L’Oromuma politique remplace la démocratie révolutionnaire comme idéologie politique dominante. Oromummaa s’efforce de réinventer l’Éthiopie face au faux récit des extrémistes oromo. Le régime dominé par les Oromo cible principalement l’Amhara en raison de sa vision à courte vue. Avec toute cette sombre réalité, la décision finale sur la trajectoire complique la politique du corps national.
La boîte de Pandore s’est ouverte avec la tentative téméraire de dissoudre la force spéciale Amhara. Cette décision naïve émane de l’esprit des extrémistes oromos peu sophistiqués. Après avoir désarmé les forces spéciales, ils étaient tout à fait sûrs que le système d’apartheid ethnique en vigueur perdurerait pour une durée indéterminée. Étonnamment, c’est l’inverse qui s’est produit. La scène politique chaotique a aidé la force Amhara Fano à ressusciter en tant que nouvelle puissance.
L’Amhara Fano est le fruit de la conscience collective. Tous les Fano parlent une seule langue. Ils ont dit :-« Nous nous battons pour la survie ». Les combattants sont moralement et spirituellement avancés par rapport à OLF-Shene. Même l’Armée de Défense Nationale manque de disciples professionnels comme Fano. Les combattants Fano ne sont pas un groupe mal entraîné. La plupart des combattants étaient d’anciens membres de l’Armée de Défense Nationale. Ils ont été contraints de quitter l’armée en raison du profilage ethnique. Leur contribution pour empêcher l’invasion du TPLF a été immense. Actuellement, Fano est devenu un cauchemar pour les partisans de la ligne dure oromo et tigrée.

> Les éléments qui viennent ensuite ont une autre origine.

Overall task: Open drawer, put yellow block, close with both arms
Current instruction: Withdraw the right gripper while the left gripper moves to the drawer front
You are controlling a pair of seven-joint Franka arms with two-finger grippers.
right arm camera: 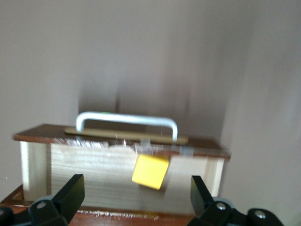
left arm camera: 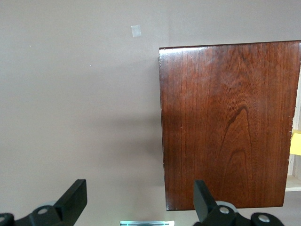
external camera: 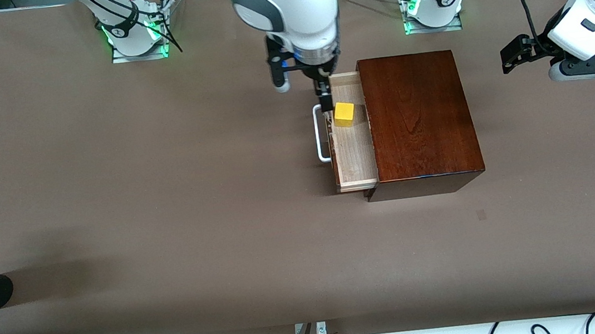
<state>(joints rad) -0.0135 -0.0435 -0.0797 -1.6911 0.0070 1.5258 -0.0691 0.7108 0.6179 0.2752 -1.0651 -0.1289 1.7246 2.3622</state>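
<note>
The brown worktop (external camera: 167, 204) is bare close to the front camera. Next comes the dark wooden box (external camera: 418, 119). Its drawer (external camera: 355, 155) is pulled out at the box's nine o'clock, and the white handle (external camera: 320, 136) sits at nine o'clock of the drawer. The yellow block (external camera: 344, 114) is inside the drawer, up at the twelve o'clock end of the pale tray. It looks tipped, so I cannot tell if it lies flat yet. The right tool (external camera: 317, 91) hangs over that same end of the drawer, just above the block. Its fingers are spread wide and it has nothing in them. The left tool (external camera: 513, 55) waits over the worktop at the box's three o'clock. It is spread wide too and has nothing in it. The block looks dropped in, so closing seems to come next. To do it well, the right tool should go straight up first, so it does not bump the block or tray. Then it can push the drawer front flat and slowly, while the left tool holds the box steady from three o'clock.
</note>
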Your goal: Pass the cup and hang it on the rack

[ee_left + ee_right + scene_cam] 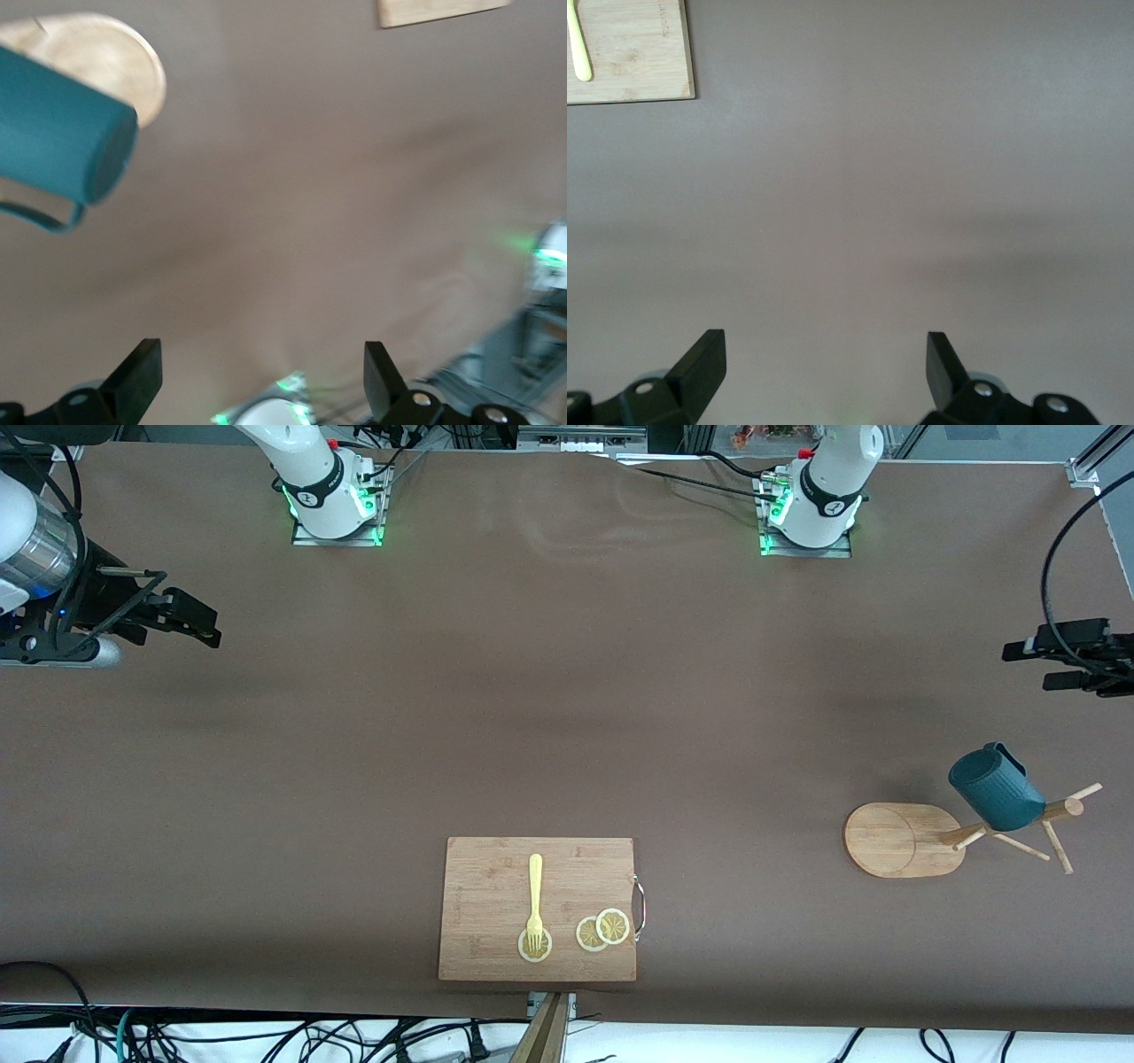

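- Front view: the cup [996,786] already hung on a peg of the rack [904,840], at the left arm's end of the bench [567,708]. The rack's oval base sat flat, toward the middle of the bench from the cup. The cup's long axis lay tilted, its closed bottom toward the base and its handle on the side turned away from the camera. The left end effector [1032,666] hovered at the view's right edge, empty, fingers spread; it was clearly the nearer arm to the cup. The right end effector [202,622] hovered at the other end of the bench, well apart from the cup, spread and empty. A board [538,909] with a fork [535,895] and lemon slices [603,929] lay nearest the camera.
- Left wrist view: fingers [137,376] stood wide apart, holding nothing. The cup showed ahead and off to one side, bottom end toward the lens, handle below.
- Right wrist view: fingers [700,363] were spread over bare bench; only the board's corner showed.
- Judgement: the hang appeared complete.
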Tool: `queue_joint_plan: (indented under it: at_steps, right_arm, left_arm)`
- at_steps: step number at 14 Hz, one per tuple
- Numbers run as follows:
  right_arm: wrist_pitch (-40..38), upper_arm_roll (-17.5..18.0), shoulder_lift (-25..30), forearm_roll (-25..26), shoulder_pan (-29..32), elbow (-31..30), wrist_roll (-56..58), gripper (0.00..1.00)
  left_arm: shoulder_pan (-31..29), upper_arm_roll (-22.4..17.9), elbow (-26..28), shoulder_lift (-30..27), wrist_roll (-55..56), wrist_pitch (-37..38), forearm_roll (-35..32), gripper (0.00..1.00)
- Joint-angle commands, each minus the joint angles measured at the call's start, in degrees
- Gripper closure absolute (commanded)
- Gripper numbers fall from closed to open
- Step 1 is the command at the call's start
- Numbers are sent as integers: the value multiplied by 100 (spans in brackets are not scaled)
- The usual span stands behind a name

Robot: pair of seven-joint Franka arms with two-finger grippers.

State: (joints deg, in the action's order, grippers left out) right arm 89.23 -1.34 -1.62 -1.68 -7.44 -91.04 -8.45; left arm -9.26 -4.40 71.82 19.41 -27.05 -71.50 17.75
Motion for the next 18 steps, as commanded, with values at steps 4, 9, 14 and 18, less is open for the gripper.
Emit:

La force Fano marche vers la capitale. Le temps est compté. Le régime dirigé par l’OPP est en proie à la panique. Il est à peine possible d’annuler l’échec imminent. À la lumière de cela, l’espace politique est submergé par des spéculations antagonistes.
Certains commentateurs affirment que le régime en place peut obtenir une faille si un véritable dialogue est mis en pratique. Pour moi, la commission de dialogue national, qui est un chien de compagnie du PP, ne pourrait pas être éligible pour jouer un rôle de médiateur dans le projet astronomique. L’UA peut plutôt être le bon candidat. Pour rendre le dialogue réalisable, le fana Amhara devrait également stipuler les conditions préalables sur le papier. Le deuxième scénario qui doit être traité avec précaution est la dynamique politique post-OPP/PP.
Les observateurs neutres craignent le climat politique qui pourrait prévaloir après la chute du régime dirigé par le PP. Je partage leur inquiétude. Nous pourrions entrer dans un État hobbesien. Un conflit ethnocentrique aurait pu éclater avec l’échec du régime OPP/PP. Car aucune institution indépendante n’est en mesure d’absorber le choc politique. Fano pourrait avoir du mal à émerger comme une puissance dominante dans le pays. Il y aurait alors un vide de pouvoir. Le sort des citoyens innocents vivant dans la région d’Oromia pourrait basculer entre les mains des cadres radicaux. Cela conduirait à une situation catastrophique. Donc, pour éviter ces terribles conditions, Fano devrait rechercher une véritable alliance avec les Oromo et d’autres élites politiques avant de marcher vers la capitale.